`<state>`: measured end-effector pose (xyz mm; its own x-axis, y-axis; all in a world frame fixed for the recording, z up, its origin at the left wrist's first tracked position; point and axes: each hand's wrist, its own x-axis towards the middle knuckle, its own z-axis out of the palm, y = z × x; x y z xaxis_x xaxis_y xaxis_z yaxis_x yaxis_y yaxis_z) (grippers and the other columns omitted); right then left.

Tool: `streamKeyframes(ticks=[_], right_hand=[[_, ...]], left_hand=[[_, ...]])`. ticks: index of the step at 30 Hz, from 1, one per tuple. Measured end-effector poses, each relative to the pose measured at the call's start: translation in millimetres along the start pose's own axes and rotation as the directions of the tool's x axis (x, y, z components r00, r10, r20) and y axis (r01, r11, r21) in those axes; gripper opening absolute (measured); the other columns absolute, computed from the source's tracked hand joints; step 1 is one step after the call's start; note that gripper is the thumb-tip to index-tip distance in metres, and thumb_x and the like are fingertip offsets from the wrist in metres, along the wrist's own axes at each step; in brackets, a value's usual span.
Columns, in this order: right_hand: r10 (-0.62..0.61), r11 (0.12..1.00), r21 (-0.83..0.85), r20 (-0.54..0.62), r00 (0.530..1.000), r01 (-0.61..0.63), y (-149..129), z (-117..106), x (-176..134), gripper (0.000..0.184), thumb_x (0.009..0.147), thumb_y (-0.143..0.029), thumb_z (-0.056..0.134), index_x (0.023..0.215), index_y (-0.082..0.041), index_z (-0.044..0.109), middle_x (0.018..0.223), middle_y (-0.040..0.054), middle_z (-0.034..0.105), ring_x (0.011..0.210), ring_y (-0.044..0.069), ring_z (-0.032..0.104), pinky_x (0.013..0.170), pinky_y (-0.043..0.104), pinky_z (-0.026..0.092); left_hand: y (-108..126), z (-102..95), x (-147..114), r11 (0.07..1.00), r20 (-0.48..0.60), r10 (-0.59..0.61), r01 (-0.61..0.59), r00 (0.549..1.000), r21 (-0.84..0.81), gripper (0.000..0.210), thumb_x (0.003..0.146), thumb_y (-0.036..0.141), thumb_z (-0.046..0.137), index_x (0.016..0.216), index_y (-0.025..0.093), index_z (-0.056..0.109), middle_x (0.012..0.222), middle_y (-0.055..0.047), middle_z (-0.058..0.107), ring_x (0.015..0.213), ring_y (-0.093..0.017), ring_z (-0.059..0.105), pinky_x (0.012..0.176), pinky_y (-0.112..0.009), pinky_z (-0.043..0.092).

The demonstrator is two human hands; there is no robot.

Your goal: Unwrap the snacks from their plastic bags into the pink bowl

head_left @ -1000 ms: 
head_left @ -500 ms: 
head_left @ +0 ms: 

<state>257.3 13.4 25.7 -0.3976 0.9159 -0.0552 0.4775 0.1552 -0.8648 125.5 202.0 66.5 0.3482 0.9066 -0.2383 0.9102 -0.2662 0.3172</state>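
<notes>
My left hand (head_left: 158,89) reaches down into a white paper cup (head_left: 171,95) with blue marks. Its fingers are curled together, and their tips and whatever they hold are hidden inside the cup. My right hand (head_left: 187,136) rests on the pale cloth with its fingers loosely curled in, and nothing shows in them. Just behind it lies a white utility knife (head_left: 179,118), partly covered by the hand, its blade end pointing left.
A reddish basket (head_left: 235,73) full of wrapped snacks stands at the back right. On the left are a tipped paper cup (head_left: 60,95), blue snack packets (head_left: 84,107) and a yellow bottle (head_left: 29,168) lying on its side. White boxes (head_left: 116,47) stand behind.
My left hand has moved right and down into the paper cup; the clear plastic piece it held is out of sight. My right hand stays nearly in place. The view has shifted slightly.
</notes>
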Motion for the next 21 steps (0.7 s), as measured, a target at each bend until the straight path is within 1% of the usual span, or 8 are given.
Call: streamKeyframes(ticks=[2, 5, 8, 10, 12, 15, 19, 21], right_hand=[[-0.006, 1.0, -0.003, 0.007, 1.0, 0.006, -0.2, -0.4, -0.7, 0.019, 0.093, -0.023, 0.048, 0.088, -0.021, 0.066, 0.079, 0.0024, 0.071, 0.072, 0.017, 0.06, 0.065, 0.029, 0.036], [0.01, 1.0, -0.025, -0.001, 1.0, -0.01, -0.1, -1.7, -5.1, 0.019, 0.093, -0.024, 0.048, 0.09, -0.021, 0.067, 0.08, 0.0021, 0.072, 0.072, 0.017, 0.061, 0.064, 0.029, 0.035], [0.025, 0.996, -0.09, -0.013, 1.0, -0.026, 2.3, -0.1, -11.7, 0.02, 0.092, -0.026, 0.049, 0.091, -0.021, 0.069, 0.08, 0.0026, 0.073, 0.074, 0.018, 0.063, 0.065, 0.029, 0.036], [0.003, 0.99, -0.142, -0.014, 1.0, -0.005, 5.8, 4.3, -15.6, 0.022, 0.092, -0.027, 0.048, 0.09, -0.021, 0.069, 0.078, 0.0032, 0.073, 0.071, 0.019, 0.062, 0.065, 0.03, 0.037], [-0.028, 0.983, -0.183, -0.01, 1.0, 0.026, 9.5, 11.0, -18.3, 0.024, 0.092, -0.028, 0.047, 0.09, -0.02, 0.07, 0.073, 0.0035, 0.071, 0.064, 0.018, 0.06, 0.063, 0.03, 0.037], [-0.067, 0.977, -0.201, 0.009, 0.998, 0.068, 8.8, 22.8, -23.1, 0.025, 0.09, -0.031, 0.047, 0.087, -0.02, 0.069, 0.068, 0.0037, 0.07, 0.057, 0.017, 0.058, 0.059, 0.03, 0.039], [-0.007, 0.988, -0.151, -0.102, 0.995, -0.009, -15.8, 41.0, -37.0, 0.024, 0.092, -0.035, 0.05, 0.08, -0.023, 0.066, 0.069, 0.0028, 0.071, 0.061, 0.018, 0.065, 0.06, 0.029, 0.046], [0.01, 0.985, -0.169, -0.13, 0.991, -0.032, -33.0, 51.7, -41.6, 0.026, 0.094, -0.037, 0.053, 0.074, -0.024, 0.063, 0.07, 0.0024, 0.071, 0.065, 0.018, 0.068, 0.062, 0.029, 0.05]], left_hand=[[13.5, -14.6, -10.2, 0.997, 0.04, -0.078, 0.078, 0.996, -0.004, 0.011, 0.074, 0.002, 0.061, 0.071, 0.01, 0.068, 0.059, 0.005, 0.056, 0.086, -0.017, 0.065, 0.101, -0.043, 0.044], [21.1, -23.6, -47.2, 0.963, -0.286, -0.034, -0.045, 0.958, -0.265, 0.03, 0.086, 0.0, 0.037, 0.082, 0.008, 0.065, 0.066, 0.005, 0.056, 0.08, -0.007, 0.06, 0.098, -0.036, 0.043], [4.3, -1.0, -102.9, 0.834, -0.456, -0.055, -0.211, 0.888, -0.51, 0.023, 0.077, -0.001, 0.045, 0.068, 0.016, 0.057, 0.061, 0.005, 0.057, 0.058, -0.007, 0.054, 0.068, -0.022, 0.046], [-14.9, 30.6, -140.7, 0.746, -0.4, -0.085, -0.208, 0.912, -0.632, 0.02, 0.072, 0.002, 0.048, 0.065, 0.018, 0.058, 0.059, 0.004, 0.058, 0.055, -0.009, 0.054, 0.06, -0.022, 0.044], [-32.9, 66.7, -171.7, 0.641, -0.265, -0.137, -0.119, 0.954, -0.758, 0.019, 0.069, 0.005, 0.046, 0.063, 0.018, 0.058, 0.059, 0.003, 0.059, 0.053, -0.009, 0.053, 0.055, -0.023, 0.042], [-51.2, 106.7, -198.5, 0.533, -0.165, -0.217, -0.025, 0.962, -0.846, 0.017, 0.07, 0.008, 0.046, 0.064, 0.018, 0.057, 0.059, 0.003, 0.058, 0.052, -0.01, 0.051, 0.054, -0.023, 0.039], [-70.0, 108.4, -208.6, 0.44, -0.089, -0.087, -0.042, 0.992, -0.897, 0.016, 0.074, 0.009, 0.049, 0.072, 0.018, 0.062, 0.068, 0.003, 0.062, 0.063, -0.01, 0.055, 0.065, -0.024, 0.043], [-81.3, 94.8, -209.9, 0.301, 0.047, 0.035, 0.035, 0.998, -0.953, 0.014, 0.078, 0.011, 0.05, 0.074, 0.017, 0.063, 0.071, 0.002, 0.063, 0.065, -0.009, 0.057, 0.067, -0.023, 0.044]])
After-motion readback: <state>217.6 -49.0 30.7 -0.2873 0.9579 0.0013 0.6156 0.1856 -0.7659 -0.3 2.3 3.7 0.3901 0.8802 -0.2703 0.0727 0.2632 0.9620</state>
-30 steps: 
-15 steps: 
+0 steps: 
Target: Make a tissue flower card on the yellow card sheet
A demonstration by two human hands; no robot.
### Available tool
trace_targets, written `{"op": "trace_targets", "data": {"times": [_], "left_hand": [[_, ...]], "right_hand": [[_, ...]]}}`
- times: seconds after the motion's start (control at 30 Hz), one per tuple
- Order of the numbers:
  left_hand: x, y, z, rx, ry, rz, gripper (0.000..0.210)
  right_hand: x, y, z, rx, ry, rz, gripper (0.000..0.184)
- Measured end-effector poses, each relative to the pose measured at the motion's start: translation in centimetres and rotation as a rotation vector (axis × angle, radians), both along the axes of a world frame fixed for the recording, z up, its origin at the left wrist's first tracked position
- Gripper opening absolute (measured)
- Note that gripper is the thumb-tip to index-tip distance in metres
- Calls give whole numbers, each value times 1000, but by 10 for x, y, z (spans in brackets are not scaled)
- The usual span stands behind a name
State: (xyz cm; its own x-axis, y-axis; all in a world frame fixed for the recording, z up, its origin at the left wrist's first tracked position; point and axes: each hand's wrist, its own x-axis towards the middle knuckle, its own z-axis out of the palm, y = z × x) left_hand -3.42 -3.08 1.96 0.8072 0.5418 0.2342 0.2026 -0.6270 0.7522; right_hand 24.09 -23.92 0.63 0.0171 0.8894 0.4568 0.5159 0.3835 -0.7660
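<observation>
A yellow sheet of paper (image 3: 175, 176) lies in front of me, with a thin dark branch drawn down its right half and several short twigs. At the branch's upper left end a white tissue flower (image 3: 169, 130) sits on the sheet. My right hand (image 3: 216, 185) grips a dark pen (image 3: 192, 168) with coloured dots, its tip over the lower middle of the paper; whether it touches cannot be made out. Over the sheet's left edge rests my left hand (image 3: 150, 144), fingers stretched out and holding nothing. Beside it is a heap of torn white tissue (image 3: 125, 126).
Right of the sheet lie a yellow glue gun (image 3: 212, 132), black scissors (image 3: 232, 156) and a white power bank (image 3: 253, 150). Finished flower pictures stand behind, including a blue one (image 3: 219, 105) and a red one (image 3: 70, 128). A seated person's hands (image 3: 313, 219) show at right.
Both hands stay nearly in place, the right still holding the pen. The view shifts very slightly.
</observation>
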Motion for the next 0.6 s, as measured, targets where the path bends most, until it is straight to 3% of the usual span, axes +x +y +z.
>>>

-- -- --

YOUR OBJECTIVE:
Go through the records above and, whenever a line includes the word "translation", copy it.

EXERCISE RESULT:
Tool: `streamKeyframes(ticks=[_], right_hand=[[_, ...]], left_hand=[[_, ...]])`. ticks: index of the step at 30 Hz, from 1, one per tuple. Measured end-effector poses, each relative to the pose measured at the call's start: translation in millimetres along the start pose's own axes and rotation as the directions of the tool's x axis (x, y, z components r00, r10, r20) and y axis (r01, r11, r21) in those axes; gripper opening absolute (measured); the other columns absolute, computed from the source's tracked hand joints; step 1 is one step after the call's start; note that gripper is the thumb-tip to index-tip distance in metres, and thumb_x and the like are fingertip offsets from the wrist in metres, along the wrist's own axes at each step; in brackets, a value's usual span.
- Measured end-effector poses, each relative to the pose measured at the motion's start: translation in centimetres and rotation as a rotation vector (axis × angle, radians), both along the axes of a world frame fixed for the recording, z up, its origin at the left wrist's first tracked position

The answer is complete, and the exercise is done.